The postlhc code is complete, tested and available online [10]. It consists of around 5000 lines of C++11, run in a single thread. The code implements the long-range version of the event-chain algorithm. The template mechanism of C++ is used to produce efficient code specialized for various dimensionality, and interactions between particles

A run of the code is parametrized by a state point (physical variables like temperature and density) and a seed for the pseudo-random number generator. The Markov chain is initialized with a starting configuration, for example with particles on a lattice. It is then evolved by a continuous avalanche dynamics that can be simulated in an efficient event-driven fashion:

  1. At any time, a single particle is active, and moves at constant velocity.
  2. For all other particles, a (possibly random) interaction time is determined. The earliest event takes precedence.
  3. The system is fast-forwarded to the event time; the offending particle becomes the new active particle.
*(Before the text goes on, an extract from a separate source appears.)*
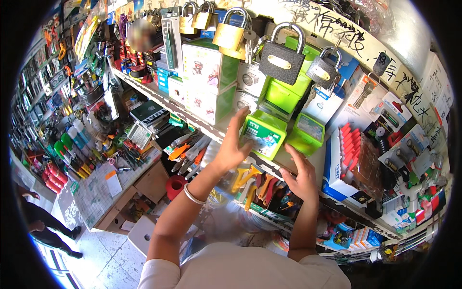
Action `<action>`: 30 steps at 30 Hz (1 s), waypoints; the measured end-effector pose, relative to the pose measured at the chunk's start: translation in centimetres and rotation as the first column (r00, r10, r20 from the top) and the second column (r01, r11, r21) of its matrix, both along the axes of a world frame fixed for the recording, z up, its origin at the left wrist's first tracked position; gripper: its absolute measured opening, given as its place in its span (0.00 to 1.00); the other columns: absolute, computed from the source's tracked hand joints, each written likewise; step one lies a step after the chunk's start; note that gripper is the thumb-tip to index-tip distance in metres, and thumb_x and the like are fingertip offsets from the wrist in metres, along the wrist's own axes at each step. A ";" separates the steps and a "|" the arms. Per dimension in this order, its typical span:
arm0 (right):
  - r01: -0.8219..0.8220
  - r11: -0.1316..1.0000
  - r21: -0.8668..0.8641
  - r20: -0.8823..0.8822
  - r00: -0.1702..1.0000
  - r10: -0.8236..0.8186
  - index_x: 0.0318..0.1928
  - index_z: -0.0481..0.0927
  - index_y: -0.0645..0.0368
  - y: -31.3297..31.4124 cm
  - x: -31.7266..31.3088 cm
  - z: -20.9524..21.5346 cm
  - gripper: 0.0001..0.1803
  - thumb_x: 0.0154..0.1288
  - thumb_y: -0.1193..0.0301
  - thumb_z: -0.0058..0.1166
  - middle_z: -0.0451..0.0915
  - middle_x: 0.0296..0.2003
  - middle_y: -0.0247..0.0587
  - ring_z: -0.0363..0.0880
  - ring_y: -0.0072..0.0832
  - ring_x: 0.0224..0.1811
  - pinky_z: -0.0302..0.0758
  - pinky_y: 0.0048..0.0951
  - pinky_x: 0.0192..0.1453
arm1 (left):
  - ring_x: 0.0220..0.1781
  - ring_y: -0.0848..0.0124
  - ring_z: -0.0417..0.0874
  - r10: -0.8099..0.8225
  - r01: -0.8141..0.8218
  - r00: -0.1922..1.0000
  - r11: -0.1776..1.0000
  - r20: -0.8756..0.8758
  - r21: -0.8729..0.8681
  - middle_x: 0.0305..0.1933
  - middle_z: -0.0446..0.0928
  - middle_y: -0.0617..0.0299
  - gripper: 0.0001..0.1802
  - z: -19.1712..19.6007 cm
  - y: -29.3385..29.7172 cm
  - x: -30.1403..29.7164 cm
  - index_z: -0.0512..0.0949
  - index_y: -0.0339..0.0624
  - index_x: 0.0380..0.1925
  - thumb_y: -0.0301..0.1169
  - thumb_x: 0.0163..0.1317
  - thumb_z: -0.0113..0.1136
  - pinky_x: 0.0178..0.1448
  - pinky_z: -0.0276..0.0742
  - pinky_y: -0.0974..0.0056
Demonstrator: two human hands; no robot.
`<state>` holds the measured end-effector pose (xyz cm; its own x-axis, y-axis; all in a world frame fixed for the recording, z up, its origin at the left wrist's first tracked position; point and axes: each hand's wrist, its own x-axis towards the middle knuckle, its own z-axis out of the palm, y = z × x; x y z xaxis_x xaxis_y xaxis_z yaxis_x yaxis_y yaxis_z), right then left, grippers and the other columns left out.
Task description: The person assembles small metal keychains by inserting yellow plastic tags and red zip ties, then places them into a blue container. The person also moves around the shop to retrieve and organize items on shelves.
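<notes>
A bright green plastic box [264, 135] with a printed label on its front sits at the shelf edge, between my hands. My left hand [232, 150] is at its left side, fingers stretched upward and thumb at the label's lower left; whether it bears any weight is unclear. Just off the box's lower right corner, my right hand [302, 174] is open, fingers spread. A second green box [307, 133] stands to the right. More green boxes [284, 95] are stacked behind, partly hidden by hanging padlocks.
Above hang a large black padlock [283, 62], a brass padlock [231, 33] and other locks. White cartons [204, 72] stand at the left. A carton of red tubes [344, 159] is at the right. Below, a rack holds yellow-handled tools [248, 185]. A person's legs [53, 226] show far left.
</notes>
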<state>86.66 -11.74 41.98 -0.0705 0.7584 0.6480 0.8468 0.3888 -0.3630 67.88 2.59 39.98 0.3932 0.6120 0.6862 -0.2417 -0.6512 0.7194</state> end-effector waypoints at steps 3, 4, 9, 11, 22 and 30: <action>-0.009 1.000 -0.026 0.005 1.000 0.009 0.59 0.70 0.62 1.0 -0.9 -0.3 0.29 0.54 0.76 0.59 0.78 0.50 0.52 0.77 0.41 0.53 0.72 0.34 0.56 | 0.76 0.58 0.44 -0.020 0.021 0.998 1.000 -0.054 0.004 0.73 0.49 0.49 0.47 -0.2 1.1 -1.4 0.45 0.41 0.70 0.17 0.48 0.53 0.75 0.44 0.57; -0.009 0.996 -0.087 -0.070 0.998 0.003 0.58 0.71 0.61 0.9 -1.4 0.1 0.28 0.54 0.75 0.59 0.78 0.49 0.51 0.77 0.40 0.53 0.71 0.34 0.56 | 0.77 0.57 0.41 -0.036 0.035 0.996 0.999 -0.083 -0.012 0.75 0.45 0.48 0.50 -0.9 1.4 -1.9 0.43 0.42 0.71 0.26 0.49 0.58 0.76 0.40 0.55; -0.047 0.994 -0.093 -0.110 0.993 0.037 0.58 0.70 0.65 -0.4 1.0 -1.4 0.25 0.58 0.77 0.53 0.77 0.51 0.49 0.76 0.40 0.53 0.70 0.36 0.58 | 0.76 0.48 0.44 0.087 -0.054 0.939 0.993 -0.334 0.107 0.73 0.42 0.33 0.54 -2.1 1.2 1.0 0.41 0.28 0.69 0.35 0.47 0.60 0.76 0.42 0.55; -0.097 0.995 0.000 -0.110 0.989 0.096 0.58 0.69 0.66 -0.1 2.0 -2.6 0.22 0.65 0.72 0.47 0.76 0.49 0.51 0.75 0.39 0.49 0.70 0.36 0.56 | 0.72 0.43 0.54 0.147 -0.121 0.986 0.953 -0.075 0.278 0.69 0.51 0.30 0.55 -4.5 3.1 4.0 0.42 0.28 0.69 0.30 0.42 0.62 0.73 0.52 0.55; 0.009 0.989 -0.150 0.123 0.992 0.009 0.64 0.65 0.58 -0.8 -0.8 1.1 0.33 0.63 0.59 0.58 0.74 0.54 0.53 0.74 0.45 0.56 0.70 0.38 0.59 | 0.44 0.38 0.76 0.258 -0.235 0.959 0.956 -0.120 0.173 0.51 0.66 0.28 0.52 -3.0 1.5 3.1 0.42 0.32 0.68 0.24 0.41 0.59 0.49 0.72 0.48; 0.026 0.990 -0.138 0.153 0.988 -0.004 0.64 0.64 0.60 -0.8 -1.1 1.1 0.34 0.62 0.58 0.58 0.73 0.55 0.55 0.72 0.47 0.57 0.68 0.39 0.61 | 0.42 0.38 0.77 0.322 -0.299 0.939 0.937 -0.118 0.180 0.50 0.68 0.30 0.49 -2.6 0.9 3.1 0.48 0.30 0.65 0.24 0.40 0.59 0.47 0.75 0.49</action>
In this way, the initial starting configuration is evolved into an asymptotically unbiased sample from the stationary distribution, usually the thermal (Boltzmann) distribution. Approach to stationarity can be slow, and large simulations (N ∼ 100000 particles) can take several months to converge.

The code spends the majority of its time in a tight loop which predicts event times. Scaling beyond a single core is achieved by means of naive parallelization, by assigning a different state point and/or random seed (“instance”) to each CPU core.